The error comes from a part of the code that evaluates the loss using the REINFORCE estimator (i.e., when the reparametrization trick cannot be used, as in the case of discrete random variables). Line 27 in trace_elbo.py assumes that every unobserved site in the model also exists in the guide. The user may not be aware that the site obs_unobserved is created in the model (but not in the guide) as soon as the argument obs_mask is not None.

The solution is to define the sample obs_unobserved in the guide (see how below), but there are barely any mentions of this, so we cannot assume that users will do it. If guides with missing sites are allowed, line 27 in trace_elbo.py should be replaced with a fail-safe version. Ideally, a message could point users in the right direction if Pyro creates an _unobserved site that is not in the guide.

Issue 2: Counter-intuitive gradient

Now if the unbiased coin is sometimes observed, we can introduce an observation mask for the unbiased sample, together with some observations when they are available. As mentioned above, we need to add a site in the guide called unbiased_unobserved explaining what to do when the coin is not observed (i.e., sample it as we were doing until now). We have to sample the whole tensor; Pyro will automatically mix in observed and sampled values for us as needed.

Some values in unbiased_unobserved are sampled for nothing: they will be replaced with the observed values if they are available. In this case, the sampled values have no effect on the inference, but just to be sure, we are going to mask them in the guide to set their log_prob terms to 0. We do this by using poutine.mask where we invert the observation mask with ~mask.

import pyro
import pyro.distributions as dist
import torch

# Add `coin_obs` argument; now `obs_mask` applies to the unbiased coin.
def model(X, coin_obs, mask):
   with pyro.plate("tosses", X.shape[0]):
      c = pyro.sample("unbiased", dist.Categorical(torch.ones(1, 2)), obs=coin_obs, obs_mask=mask)
      pyro.sample("obs", dist.Bernoulli(torch.tensor([.05,.95])[c]), obs=X)

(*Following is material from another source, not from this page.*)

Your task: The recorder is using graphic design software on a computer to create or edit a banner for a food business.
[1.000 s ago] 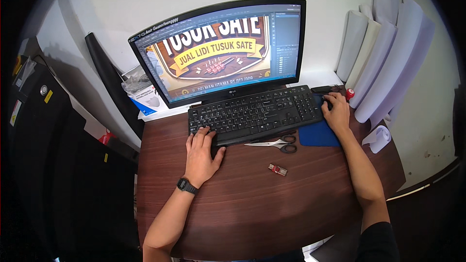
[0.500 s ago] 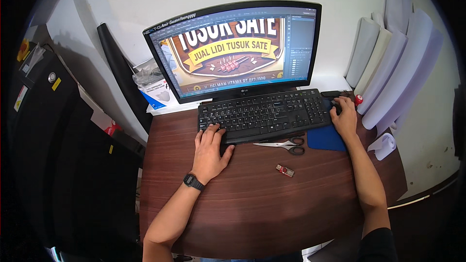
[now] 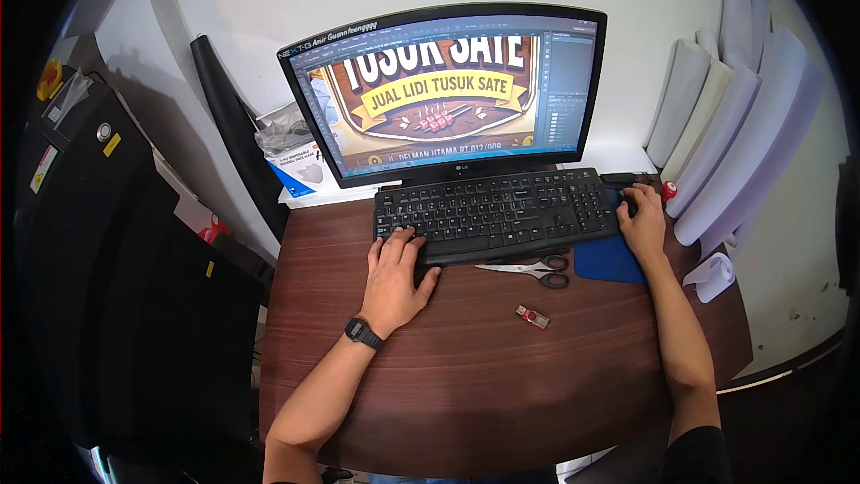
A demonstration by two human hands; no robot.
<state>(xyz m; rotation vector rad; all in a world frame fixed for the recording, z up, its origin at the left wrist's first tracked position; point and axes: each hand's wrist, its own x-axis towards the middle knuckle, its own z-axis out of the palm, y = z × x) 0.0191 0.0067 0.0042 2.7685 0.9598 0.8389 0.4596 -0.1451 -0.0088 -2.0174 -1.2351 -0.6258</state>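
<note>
My left hand, a black digital watch on its wrist, rests with fingers spread on the lower left keys of a black keyboard. The thumb lies apart on the desk side of it. At the right, my right hand curves over a dark computer mouse, mostly hidden under the fingers, on a blue mouse pad. Behind the keyboard stands a monitor showing a brown and yellow sign design with skewered meat in an editing program.
Scissors with dark handles lie just below the keyboard, and a red USB stick nearer on the wooden desk. Paper rolls lean at the right wall; a face mask box sits left. A black cabinet fills the left side.
The whole view has shifted slightly, so the monitor and keyboard appear a little further right. Both hands stay at the keyboard and mouse; the design on the screen looks the same.
</note>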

def guide(X, coin_obs, mask):
   post_p = pyro.param("post_p", torch.ones(X.shape[0], 2), 
      constraint = torch.distributions.constraints.simplex)
   with pyro.plate("tosses", X.shape[0]):
      with pyro.poutine.mask(mask=~mask): # Invert the observation mask.
         pyro.sample("unbiased_unobserved", dist.Categorical(post_p))

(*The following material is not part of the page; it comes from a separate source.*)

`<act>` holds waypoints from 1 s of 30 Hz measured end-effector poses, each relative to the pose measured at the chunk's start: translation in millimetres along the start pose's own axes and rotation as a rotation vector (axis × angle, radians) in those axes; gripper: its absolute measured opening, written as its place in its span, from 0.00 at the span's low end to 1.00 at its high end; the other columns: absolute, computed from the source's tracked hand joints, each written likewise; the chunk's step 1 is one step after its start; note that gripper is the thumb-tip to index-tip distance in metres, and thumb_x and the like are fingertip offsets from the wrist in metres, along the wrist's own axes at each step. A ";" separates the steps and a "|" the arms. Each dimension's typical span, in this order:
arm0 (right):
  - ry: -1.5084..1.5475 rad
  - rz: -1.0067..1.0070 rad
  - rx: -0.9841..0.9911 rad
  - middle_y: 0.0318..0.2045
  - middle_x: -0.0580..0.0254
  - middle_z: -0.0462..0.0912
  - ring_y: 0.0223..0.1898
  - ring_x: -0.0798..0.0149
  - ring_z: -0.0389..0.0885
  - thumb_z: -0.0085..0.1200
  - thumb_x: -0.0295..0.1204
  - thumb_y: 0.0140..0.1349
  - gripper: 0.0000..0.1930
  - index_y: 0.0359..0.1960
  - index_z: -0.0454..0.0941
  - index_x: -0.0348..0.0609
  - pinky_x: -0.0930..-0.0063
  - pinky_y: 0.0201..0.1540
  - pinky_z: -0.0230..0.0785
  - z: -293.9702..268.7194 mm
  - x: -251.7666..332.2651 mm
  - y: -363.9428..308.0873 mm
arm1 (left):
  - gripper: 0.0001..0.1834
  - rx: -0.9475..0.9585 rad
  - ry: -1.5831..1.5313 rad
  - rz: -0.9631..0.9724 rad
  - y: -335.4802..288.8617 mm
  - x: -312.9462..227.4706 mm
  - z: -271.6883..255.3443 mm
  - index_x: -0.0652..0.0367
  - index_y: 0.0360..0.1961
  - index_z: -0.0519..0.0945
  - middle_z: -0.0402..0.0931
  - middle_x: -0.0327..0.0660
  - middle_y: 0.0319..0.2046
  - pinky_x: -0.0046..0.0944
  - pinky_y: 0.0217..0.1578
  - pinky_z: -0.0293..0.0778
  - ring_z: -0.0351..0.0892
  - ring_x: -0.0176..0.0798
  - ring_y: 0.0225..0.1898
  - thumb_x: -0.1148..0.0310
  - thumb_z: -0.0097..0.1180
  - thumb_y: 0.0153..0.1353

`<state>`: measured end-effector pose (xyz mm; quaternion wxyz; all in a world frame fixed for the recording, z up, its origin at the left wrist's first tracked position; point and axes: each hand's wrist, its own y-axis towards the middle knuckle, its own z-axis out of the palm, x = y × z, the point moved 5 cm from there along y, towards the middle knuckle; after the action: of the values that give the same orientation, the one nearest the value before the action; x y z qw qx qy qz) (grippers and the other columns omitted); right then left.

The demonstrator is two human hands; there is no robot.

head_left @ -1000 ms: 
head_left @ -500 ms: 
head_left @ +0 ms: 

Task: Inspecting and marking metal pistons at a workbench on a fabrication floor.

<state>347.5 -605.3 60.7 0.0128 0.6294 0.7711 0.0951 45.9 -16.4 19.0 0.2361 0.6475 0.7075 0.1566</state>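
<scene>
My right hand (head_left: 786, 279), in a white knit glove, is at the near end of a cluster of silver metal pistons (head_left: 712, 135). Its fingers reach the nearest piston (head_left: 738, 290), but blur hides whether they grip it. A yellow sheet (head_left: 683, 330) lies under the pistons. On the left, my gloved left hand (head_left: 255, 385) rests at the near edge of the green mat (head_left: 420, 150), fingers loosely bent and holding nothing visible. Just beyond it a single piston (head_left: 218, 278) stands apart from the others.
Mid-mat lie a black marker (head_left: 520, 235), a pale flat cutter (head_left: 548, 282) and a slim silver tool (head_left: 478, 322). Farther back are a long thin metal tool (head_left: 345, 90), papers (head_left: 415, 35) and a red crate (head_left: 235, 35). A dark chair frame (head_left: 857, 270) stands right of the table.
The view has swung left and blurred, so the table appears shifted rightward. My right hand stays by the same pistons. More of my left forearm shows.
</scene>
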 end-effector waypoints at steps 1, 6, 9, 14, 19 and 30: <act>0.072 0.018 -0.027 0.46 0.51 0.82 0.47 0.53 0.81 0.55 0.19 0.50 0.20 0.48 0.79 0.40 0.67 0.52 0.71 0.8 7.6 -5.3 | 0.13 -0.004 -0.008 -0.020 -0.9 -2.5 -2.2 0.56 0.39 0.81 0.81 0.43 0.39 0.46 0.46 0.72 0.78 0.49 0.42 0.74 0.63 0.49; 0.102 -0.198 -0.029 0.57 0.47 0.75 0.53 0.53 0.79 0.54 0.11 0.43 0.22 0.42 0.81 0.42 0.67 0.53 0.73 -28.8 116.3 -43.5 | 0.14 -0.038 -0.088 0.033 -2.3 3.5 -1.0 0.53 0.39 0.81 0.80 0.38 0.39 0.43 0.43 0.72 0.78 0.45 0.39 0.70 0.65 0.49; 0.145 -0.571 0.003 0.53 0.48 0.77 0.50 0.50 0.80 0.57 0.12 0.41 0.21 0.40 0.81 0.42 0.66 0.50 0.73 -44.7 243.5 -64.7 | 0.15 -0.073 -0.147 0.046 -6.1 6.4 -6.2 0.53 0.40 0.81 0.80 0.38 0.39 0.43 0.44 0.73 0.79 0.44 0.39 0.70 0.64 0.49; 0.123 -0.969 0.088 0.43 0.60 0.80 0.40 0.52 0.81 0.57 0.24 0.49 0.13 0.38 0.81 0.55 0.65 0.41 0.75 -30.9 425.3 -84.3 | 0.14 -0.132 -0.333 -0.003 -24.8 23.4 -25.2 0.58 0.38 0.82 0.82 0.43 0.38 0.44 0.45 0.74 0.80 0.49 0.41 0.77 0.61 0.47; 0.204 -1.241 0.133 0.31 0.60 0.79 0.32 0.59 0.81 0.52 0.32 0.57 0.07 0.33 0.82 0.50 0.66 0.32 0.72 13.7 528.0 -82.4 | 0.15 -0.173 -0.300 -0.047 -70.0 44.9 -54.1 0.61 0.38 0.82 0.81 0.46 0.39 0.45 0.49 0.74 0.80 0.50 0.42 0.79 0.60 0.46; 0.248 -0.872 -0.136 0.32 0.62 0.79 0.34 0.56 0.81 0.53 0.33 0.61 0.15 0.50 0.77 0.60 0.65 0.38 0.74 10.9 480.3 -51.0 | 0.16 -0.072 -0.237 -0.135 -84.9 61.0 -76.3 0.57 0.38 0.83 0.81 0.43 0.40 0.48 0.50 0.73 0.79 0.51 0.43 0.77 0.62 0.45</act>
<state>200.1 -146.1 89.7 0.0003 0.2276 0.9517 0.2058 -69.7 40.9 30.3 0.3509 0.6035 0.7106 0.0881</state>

svi = pyro.infer.SVI(model, guide, pyro.optim.Adam({"lr": 0.01}), pyro.infer.Trace_ELBO())
for step in range(2000):
   # Second coin: tails, heads, tails. Unbiased coin: tails, heads, ?
   svi.step(torch.tensor([1., 0., 1.]), torch.tensor([1, 0, 0]), torch.tensor([True, True, False]))
print(pyro.param("post_p"))

# tensor([[0.3058, 0.6942],
#         [0.7498, 0.2502],
#         [0.0502, 0.9498]], grad_fn=<DivBackward0>)

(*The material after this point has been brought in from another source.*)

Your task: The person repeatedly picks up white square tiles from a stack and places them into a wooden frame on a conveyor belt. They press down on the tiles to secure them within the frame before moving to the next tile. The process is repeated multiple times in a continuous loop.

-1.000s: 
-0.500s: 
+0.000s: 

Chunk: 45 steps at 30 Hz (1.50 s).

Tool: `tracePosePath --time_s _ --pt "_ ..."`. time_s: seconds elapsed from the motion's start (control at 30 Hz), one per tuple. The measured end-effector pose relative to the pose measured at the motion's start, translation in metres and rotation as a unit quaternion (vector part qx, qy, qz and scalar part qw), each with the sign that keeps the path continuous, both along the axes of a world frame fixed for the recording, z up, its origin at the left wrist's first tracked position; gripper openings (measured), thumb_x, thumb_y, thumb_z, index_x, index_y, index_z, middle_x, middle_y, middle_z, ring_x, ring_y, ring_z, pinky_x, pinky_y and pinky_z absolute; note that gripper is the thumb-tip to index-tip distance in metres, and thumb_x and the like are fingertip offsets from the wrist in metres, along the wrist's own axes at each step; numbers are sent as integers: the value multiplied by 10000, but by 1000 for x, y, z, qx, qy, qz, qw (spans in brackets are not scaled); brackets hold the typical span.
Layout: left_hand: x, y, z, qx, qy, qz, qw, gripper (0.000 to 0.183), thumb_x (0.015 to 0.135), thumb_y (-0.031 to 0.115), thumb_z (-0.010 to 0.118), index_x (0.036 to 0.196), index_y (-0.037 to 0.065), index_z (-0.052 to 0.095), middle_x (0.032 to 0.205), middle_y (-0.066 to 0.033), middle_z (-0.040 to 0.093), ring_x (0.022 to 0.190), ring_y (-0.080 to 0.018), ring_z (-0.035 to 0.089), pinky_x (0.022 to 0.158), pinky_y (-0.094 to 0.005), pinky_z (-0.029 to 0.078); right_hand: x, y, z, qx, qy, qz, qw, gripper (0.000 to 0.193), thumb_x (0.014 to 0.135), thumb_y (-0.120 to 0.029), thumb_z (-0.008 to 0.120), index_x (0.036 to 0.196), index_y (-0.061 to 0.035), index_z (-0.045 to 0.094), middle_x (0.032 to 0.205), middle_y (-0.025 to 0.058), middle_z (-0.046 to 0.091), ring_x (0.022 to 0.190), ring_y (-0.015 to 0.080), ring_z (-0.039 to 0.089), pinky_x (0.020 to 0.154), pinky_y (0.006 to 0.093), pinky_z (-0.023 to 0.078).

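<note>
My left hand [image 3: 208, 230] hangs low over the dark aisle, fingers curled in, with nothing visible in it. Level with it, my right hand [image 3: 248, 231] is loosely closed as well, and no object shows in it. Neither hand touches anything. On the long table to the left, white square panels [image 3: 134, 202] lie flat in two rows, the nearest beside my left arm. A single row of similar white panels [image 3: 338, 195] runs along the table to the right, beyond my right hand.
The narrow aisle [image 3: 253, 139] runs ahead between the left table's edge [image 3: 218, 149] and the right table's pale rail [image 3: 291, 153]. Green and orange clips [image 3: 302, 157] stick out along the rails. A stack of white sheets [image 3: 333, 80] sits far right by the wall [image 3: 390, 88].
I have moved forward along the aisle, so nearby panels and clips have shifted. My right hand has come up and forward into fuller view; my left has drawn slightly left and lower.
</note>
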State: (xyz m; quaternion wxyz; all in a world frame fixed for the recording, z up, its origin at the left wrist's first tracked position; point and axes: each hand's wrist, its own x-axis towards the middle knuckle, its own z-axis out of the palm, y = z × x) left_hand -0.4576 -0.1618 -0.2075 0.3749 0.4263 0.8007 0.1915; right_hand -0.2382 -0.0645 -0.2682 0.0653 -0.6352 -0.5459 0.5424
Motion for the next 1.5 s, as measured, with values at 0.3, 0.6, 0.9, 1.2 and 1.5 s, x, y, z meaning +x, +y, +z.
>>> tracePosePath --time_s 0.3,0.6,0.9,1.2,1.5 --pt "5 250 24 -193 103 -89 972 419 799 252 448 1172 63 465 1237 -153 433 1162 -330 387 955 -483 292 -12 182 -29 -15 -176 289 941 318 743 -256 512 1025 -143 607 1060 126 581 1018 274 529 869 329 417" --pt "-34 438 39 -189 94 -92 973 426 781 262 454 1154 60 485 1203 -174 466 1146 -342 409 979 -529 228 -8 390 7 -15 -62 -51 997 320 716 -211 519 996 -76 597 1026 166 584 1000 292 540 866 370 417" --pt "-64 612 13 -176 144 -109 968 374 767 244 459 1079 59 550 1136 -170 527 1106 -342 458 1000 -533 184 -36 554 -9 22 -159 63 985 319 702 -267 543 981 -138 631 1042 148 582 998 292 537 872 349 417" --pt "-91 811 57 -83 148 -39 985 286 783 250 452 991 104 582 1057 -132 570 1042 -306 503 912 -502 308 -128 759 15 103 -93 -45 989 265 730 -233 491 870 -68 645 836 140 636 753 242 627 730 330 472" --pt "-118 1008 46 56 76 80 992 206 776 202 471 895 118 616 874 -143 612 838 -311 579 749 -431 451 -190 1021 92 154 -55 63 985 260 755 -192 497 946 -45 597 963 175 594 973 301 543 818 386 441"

In this example, we observed the first two flips of the unbiased coin, but not the third. We set the value to heads with 0 but this is irrelevant because the value is never used throughout the inference. The inference is correct for the third flip and there is nothing to infer for the first two flips because the values were observed... So why did the values of post_p change from the initial 0.5 and what do the current values represent?

As far as I understand, the values have no special meaning. There is nothing to infer anyway. So why did they change? Once again, this has to do with the way Pyro evaluates the loss using the REINFORCE estimator. Internally, it keeps track of a log_prob term and a score_function term for the sites of the guide. The log_prob terms are masked but not the score_function terms, so all the values of unbiased_unobserved contribute to the gradient, even those that are overwritten by observed values.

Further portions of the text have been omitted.